Jess made a deal with herself. If it stops in the next sixty seconds, she'd let it go. Chalk it up to a weird night and go to bed with a story to tell her friends later.

She counted. One Mississippi. Two Mississippi. The sobbing continued, punctuated by gasps and what sounded like someone talking to themselves in a voice too low to make out words.

Thirty Mississippi. Forty Mississippi. Still going.

Sixty Mississippi.

"Damn it," Jess whispered. She walked to the charger on her counter and picked up her phone. It felt heavy in her hand, weighted with the responsibility of what she was about to do. She wasn't a hero. She wasn't some kind of Good Samaritan who went around solving other people's problems. She was a tired girl who wanted to go to sleep but now couldn't because she was worried the weird kid next door might be hurting himself.

She dialed 911.

"911, what's your emergency?" The operator's voice was calm, professional, probably fielding calls from drunks and domestic disputes and people who'd locked themselves out of their cars.

"Yeah, hi," Jess said, keeping her voice low as if the guy next door could hear her through the wall. "I'm not sure if this is an emergency, but I'm hearing… concerning noises from my neighbor's apartment."

"Can you describe what you're hearing, sir?"

Jess described it, sticking to the facts, trying to strip away the weirdness while still conveying the seriousness. A loud scream at approximately 5:50 AM. Shouting that included threats against someone specific—she spelled out "Exheltor" feeling ridiculous as she did it. A very loud thud that sounded like something hitting a wall. Cries of pain. Extended sobbing that had been ongoing for several minutes.

"Are you still hearing the sounds now?" the operator asked.

Jess pressed her ear closer to the wall. The crying had stopped. Everything was quiet, but it was a different kind of quiet than before. Less peaceful, more... ominous. Like the silence after something important had broken.

"No… it just stopped. It's quiet now."

"Ma'am, we'll send an officer to do a wellness check. It's better to be safe. What's your address?"

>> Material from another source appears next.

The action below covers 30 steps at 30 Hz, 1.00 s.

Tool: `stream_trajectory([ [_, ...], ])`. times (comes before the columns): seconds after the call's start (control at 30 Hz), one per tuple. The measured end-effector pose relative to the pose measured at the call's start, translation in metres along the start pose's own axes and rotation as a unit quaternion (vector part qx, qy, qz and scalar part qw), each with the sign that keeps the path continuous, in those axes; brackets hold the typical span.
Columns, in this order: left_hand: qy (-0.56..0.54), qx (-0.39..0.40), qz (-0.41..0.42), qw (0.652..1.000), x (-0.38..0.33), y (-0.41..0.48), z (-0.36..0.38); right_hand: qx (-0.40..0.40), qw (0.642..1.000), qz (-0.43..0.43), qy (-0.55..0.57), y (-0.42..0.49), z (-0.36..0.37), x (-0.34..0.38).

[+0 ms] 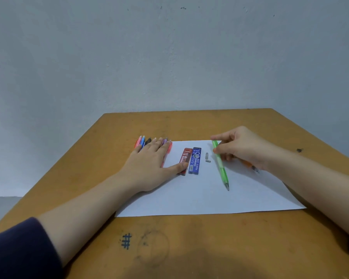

Jess gave it, spelling out the street name and providing her apartment number. A knot of guilt and relief tightened in her stomach. She'd done the responsible thing. The adult thing. The right thing, probably.

She'd also possibly just made her reclusive neighbor's life a living hell.

"The officers should be there within thirty to forty minutes," the operator said. "If you hear anything else concerning before they arrive, please call back."

Jess ended the call and finally looked down at her ruined peanut butter toast. Her appetite was gone, replaced by a churning anxiety that had nothing to do with too much caffeine. She dumped the bread in the trash and shuffled toward her bedroom, the silence from next door following her like a shadow.

As she passed the shared wall, she paused and listened one more time. Nothing. Dead silence. It was almost worse than the crying had been.

She tried to sleep, but every time she started to drift off, her brain would replay the sequence: the rage, the impact, the pain, the despair. By the time she heard the distinct sound of heavy knocking on a door down the hall, followed by a muffled, authoritative voice saying "Police! Open up, please," she was wide awake and staring at the ceiling.

Jess pulled her pillow over her head. She was definitely the villain in her neighbor's story now. The nosy asshole who called the cops instead of minding her own business. But as she replayed the scream, the raw pain in that cry, the hopeless sobbing that had gone on and on, she thought: Maybe it was the right kind of villainy.

She just hoped the kid was okay. And that, whatever his deal was, it didn't involve any kind of weapons collection. Because honestly, after the "entrails" comment, Jess wasn't entirely sure what she might have gotten herself into.